Visual Place Cell Encoding: A Computational Model for Spatial Representation and Cognitive Mapping
Chance J. Hamilton, Alfredo Weitzenfeld
TL;DR
The paper investigates whether visual appearance alone can yield hippocampal-like spatial coding by introducing Visual Place Cell Encoding (VPCE), a framework that forms place-field–like units through appearance-based clustering of image features and activates them with a radial-basis function.
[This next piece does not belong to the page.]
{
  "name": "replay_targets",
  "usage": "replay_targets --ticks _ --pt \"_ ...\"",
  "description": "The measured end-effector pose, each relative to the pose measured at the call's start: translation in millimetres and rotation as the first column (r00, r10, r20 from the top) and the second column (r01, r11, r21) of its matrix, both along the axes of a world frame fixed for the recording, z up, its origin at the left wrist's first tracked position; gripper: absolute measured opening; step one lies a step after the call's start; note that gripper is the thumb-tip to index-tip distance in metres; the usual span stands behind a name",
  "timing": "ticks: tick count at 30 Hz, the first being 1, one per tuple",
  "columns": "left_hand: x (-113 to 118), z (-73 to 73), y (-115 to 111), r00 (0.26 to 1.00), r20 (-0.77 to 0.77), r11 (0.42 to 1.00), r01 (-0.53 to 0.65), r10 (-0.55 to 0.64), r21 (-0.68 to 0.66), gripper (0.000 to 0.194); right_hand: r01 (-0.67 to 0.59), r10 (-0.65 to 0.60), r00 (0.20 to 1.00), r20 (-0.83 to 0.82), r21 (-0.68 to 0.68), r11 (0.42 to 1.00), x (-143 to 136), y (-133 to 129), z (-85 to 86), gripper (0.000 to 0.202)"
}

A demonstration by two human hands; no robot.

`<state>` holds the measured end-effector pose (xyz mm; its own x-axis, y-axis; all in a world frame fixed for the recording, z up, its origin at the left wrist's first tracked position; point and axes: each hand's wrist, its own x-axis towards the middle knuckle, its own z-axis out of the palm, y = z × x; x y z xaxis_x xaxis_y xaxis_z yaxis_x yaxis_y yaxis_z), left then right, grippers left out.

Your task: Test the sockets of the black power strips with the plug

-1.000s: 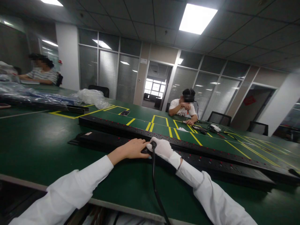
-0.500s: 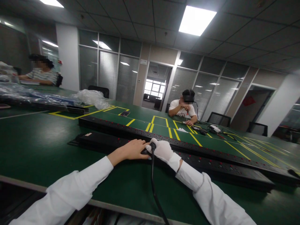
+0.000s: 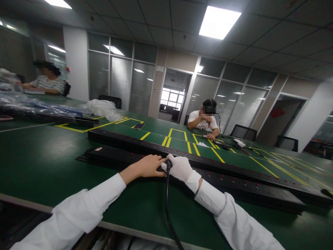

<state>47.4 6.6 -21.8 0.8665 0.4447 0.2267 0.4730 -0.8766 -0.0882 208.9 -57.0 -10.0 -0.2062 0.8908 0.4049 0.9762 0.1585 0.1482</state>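
Two long black power strips with red dots along their tops lie side by side on the green table. My bare left hand [image 3: 148, 166] lies across the nearer power strip [image 3: 111, 157], its fingers curled over the body. In its white glove, my right hand [image 3: 180, 168] pinches a black plug [image 3: 169, 164] against that strip's top, right beside the left fingertips. From the plug a thick black cable [image 3: 168, 205] drops over the table's front edge. How deep the plug sits is hidden by my fingers. The farther power strip [image 3: 119, 139] lies just behind, untouched.
Clear plastic wrapping [image 3: 102, 109] lies at the back left, near more wrapped bars. A phone [image 3: 139, 126] rests beyond the strips. Yellow tape lines mark the table [image 3: 65, 166]. One person [image 3: 194, 119] sits opposite; another person [image 3: 52, 85] sits far left.
The plug and its cable have shifted very slightly to the left, with the cable bowing more. Both hands keep nearly the same place.
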Motion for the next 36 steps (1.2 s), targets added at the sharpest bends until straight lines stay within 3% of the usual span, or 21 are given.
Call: replay_targets --ticks 22,31,36 --pt "0.1 0.4 -1.1 1.000 0.009 1.000 -0.007 0.007 -0.003 0.058 0.001 -0.001 1.000 0.006 0.015 1.000 0.5 0.0 -1.5 0.040" --pt "-0.7 -2.3 1.4 1.000 0.027 1.000 0.010 -0.009 -0.012 0.064 0.008 -0.012 0.997 -0.082 -0.052 0.999 5.1 8.7 -2.3 0.038" --pt "-0.2 -1.0 0.1 1.000 0.025 1.000 0.009 -0.008 -0.011 0.061 0.009 -0.009 0.999 -0.039 -0.003 1.000 3.5 4.9 -3.5 0.040"
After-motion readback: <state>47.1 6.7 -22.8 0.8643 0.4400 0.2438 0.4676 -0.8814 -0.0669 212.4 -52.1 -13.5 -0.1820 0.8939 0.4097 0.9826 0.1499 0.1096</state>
VPCE constructs a place-cell ensemble by extracting features from POV images (via ResNet50 and handcrafted descriptors), clustering with K-Means to define centroids as receptive-field centers, and computing activations A_i(f) = exp(-||f - c_i||^2/(2 alpha_i^2)) with alpha_i = max_{f in Cluster i} ||f - c_i||, followed by min-max normalization. Experiments show that clustering quality improves with more clusters, especially for multimodal features, and that VPCE activations reflect spatial proximity and orientation, differentiate across barriers, and adapt to environmental changes without online learning. The findings support appearance-driven cognitive mapping and offer a computationally tractable platform for studying visually grounded spatial representations in robotics and neuroscience.
Abstract
This paper presents the Visual Place Cell Encoding (VPCE) model, a biologically inspired computational framework for simulating place cell-like activation using visual input. Drawing on evidence that visual landmarks play a central role in spatial encoding, the proposed VPCE model activates visual place cells by clustering high-dimensional appearance features extracted from images captured by a robot-mounted camera. Each cluster center defines a receptive field, and activation is computed based on visual similarity using a radial basis function. We evaluate whether the resulting activation patterns correlate with key properties of biological place cells, including spatial proximity, orientation alignment, and boundary differentiation. Experiments demonstrate that the VPCE can distinguish between visually similar yet spatially distinct locations and adapt to environment changes such as the insertion or removal of walls. These results suggest that structured visual input, even in the absence of motion cues or reward-driven learning, is sufficient to generate place-cell-like spatial representations and support biologically inspired cognitive mapping.